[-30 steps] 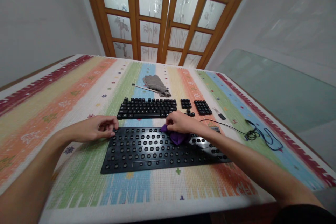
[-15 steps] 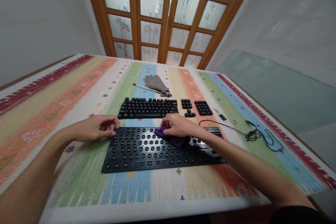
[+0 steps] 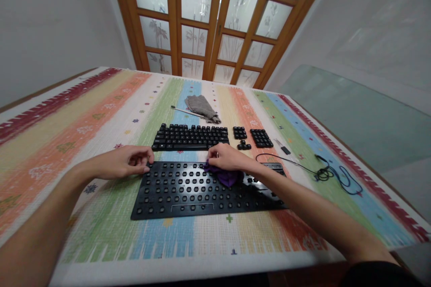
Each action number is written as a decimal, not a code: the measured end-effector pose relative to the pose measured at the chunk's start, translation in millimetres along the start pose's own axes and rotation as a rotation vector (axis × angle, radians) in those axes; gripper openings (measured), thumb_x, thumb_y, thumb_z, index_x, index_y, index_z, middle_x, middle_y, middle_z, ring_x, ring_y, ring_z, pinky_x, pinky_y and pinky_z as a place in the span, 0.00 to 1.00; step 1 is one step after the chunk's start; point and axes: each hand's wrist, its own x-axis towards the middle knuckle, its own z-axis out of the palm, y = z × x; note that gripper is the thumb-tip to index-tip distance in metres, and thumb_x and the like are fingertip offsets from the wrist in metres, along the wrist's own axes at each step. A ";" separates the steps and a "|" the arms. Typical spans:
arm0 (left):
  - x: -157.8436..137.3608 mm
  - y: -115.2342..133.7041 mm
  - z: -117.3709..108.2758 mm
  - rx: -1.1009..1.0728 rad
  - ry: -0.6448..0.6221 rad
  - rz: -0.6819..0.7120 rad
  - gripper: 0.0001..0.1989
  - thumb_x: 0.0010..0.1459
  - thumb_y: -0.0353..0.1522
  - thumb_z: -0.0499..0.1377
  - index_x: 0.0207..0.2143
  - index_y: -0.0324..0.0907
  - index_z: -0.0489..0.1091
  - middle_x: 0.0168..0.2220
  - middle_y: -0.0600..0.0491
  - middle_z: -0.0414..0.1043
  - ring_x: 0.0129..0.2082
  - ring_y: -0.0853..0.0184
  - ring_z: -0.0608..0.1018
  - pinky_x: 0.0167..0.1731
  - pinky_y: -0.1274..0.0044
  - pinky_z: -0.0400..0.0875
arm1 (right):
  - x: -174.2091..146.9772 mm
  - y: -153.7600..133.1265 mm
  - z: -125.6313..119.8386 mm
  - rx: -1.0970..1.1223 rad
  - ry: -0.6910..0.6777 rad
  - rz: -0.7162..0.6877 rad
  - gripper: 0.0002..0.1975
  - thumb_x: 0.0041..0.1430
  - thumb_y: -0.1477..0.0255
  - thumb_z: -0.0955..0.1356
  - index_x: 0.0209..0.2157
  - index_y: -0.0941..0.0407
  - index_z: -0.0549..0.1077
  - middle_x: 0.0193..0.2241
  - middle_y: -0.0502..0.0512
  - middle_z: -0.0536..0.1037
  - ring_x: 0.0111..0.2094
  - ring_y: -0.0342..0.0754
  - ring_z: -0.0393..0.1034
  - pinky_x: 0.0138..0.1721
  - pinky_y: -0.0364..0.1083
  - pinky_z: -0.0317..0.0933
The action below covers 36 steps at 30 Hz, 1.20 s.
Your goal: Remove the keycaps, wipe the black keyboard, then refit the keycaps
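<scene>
A black keyboard base [image 3: 182, 188] without its keycaps lies flat on the cloth-covered table, rows of switches facing up. My left hand [image 3: 129, 161] has curled fingers, thumb and fingertips pinching the base's far left corner. My right hand [image 3: 227, 158] is closed on a purple cloth [image 3: 229, 176], which rests against the base near its far edge, right of the middle. Behind the base, loose black keycaps [image 3: 191, 136] are laid out in keyboard order. Smaller groups of them, including the number pad keycaps [image 3: 261, 138], sit to the right.
A grey cloth [image 3: 202, 107] and a thin brush [image 3: 185, 110] lie beyond the keycaps. To the right are a small keycap puller [image 3: 284, 149] and the keyboard's coiled cable [image 3: 325, 173]. The striped tablecloth [image 3: 111, 116] reaches toward the wood-framed glass doors [image 3: 208, 22].
My right hand and the purple cloth have shifted slightly to the right and away from me along the base. My left hand stays at the corner.
</scene>
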 end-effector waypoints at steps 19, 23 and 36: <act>0.4 -3.0 -0.1 0.053 -0.012 -0.001 0.16 0.56 0.44 0.56 0.37 0.41 0.68 0.31 0.51 0.71 0.30 0.65 0.70 0.29 0.76 0.63 | -3.2 1.1 -3.4 0.172 0.085 -0.175 0.13 0.56 0.77 0.65 0.36 0.59 0.83 0.34 0.55 0.82 0.32 0.44 0.72 0.34 0.41 0.61; 0.2 -1.8 0.1 0.062 -0.006 -0.005 0.16 0.56 0.45 0.56 0.37 0.41 0.68 0.31 0.52 0.70 0.30 0.66 0.70 0.30 0.76 0.63 | -5.5 -6.9 0.3 -0.037 0.067 -0.208 0.14 0.52 0.75 0.70 0.41 0.57 0.81 0.34 0.55 0.80 0.33 0.46 0.70 0.35 0.43 0.58; 0.4 0.3 0.5 0.024 -0.014 -0.022 0.16 0.55 0.44 0.57 0.36 0.40 0.68 0.29 0.53 0.69 0.29 0.67 0.68 0.29 0.77 0.63 | 9.9 -6.1 10.9 -0.023 0.066 -0.102 0.08 0.54 0.75 0.67 0.29 0.60 0.80 0.27 0.54 0.78 0.28 0.44 0.66 0.31 0.43 0.54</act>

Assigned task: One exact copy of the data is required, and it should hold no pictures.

Exercise answer:
[-30 steps] 
[-15 steps] 
[+0 steps] 
Each action number is written as a decimal, not a code: the measured end-effector pose relative to the pose measured at the chunk's start, translation in millimetres along the start pose's own axes and rotation as a rotation vector (axis × angle, radians) in those axes; gripper openings (measured), thumb_x, thumb_y, thumb_z, index_x, index_y, index_z, middle_x, middle_y, middle_z, ring_x, ring_y, ring_z, pinky_x, pinky_y and pinky_z as a place in the span, 0.00 to 1.00; step 1 is one step after the chunk's start; point and axes: each hand's wrist, its own x-axis towards the middle knuckle, its own z-axis out of the palm, y = z × x; note that gripper is the thumb-tip to index-tip distance in metres, and thumb_x and the like are fingertip offsets from the wrist in metres, along the wrist's own axes at each step. A ";" separates the steps and a "|" the arms. Typical spans:
arm0 (left):
  - x: -157.8436..137.3608 mm
  - y: -115.2342..133.7041 mm
  - z: -117.3709..108.2758 mm
  - rx: -1.1009..1.0728 rad
  - ry: -0.6448..0.6221 rad
  - rz: -0.6819..0.7120 rad
  - gripper: 0.0001..0.1989
  - thumb_x: 0.0010..0.1459
  - thumb_y: -0.0353..0.1522
  - thumb_z: -0.0499..0.1377
  - index_x: 0.0207..0.2143
  - index_y: -0.0324..0.0907
  - index_z: -0.0489..0.1091
  - middle_x: 0.0168..0.2220
  - middle_y: -0.0600..0.0491
  - middle_z: -0.0414..0.1043
  - ring_x: 0.0129..0.2082
  - ring_y: -0.0853..0.0184
  - ring_z: -0.0608..0.1018
  - pinky_x: 0.0167..0.1731
  - pinky_y: -0.1274..0.0044
  - pinky_z: -0.0400..0.0875
arm1 (right):
  - x: -174.2091..146.9772 mm
  - y: -153.7600..133.1265 mm
  - z: -125.6313..119.8386 mm
  - rx: -1.0970..1.1223 rad
  - ry: -0.6910..0.6777 rad
  - rz: -0.7162..0.6877 rad
  - gripper: 0.0002..0.1975
  - thumb_x: 0.0041..0.1430
  - thumb_y: -0.1477..0.0255
  - thumb_z: -0.0955..0.1356
  - index_x: 0.0209..0.2157
  - index_y: -0.0941..0.0407
  - index_z: -0.0549..0.1077
  - middle_x: 0.0193..0.2241
  - middle_y: -0.0502..0.0512
  - middle_z: -0.0536..0.1037
  - ring_x: 0.0111..0.2094
  - ring_y: -0.0342..0.0754
  - ring_z: -0.0393..0.1034
  - pinky_x: 0.0138..0.1721
  - pinky_y: -0.0364..0.1083
  - pinky_z: -0.0317..0.0933
The action below covers 36 steps at 30 Hz, 1.20 s.
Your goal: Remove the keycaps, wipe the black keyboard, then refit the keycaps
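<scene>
A black keyboard base [image 3: 182, 188] without its keycaps lies flat on the cloth-covered table, rows of switches facing up. My left hand [image 3: 129, 161] has curled fingers, thumb and fingertips pinching the base's far left corner. My right hand [image 3: 227, 158] is closed on a purple cloth [image 3: 229, 176], which rests against the base near its far edge, right of the middle. Behind the base, loose black keycaps [image 3: 191, 136] are laid out in keyboard order. Smaller groups of them, including the number pad keycaps [image 3: 261, 138], sit to the right.
A grey cloth [image 3: 202, 107] and a thin brush [image 3: 185, 110] lie beyond the keycaps. To the right are a small keycap puller [image 3: 284, 149] and the keyboard's coiled cable [image 3: 325, 173]. The striped tablecloth [image 3: 111, 116] reaches toward the wood-framed glass doors [image 3: 208, 22].
My right hand and the purple cloth have shifted slightly to the right and away from me along the base. My left hand stays at the corner.
</scene>
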 end-effector waypoints at steps 19, 23 and 36: <act>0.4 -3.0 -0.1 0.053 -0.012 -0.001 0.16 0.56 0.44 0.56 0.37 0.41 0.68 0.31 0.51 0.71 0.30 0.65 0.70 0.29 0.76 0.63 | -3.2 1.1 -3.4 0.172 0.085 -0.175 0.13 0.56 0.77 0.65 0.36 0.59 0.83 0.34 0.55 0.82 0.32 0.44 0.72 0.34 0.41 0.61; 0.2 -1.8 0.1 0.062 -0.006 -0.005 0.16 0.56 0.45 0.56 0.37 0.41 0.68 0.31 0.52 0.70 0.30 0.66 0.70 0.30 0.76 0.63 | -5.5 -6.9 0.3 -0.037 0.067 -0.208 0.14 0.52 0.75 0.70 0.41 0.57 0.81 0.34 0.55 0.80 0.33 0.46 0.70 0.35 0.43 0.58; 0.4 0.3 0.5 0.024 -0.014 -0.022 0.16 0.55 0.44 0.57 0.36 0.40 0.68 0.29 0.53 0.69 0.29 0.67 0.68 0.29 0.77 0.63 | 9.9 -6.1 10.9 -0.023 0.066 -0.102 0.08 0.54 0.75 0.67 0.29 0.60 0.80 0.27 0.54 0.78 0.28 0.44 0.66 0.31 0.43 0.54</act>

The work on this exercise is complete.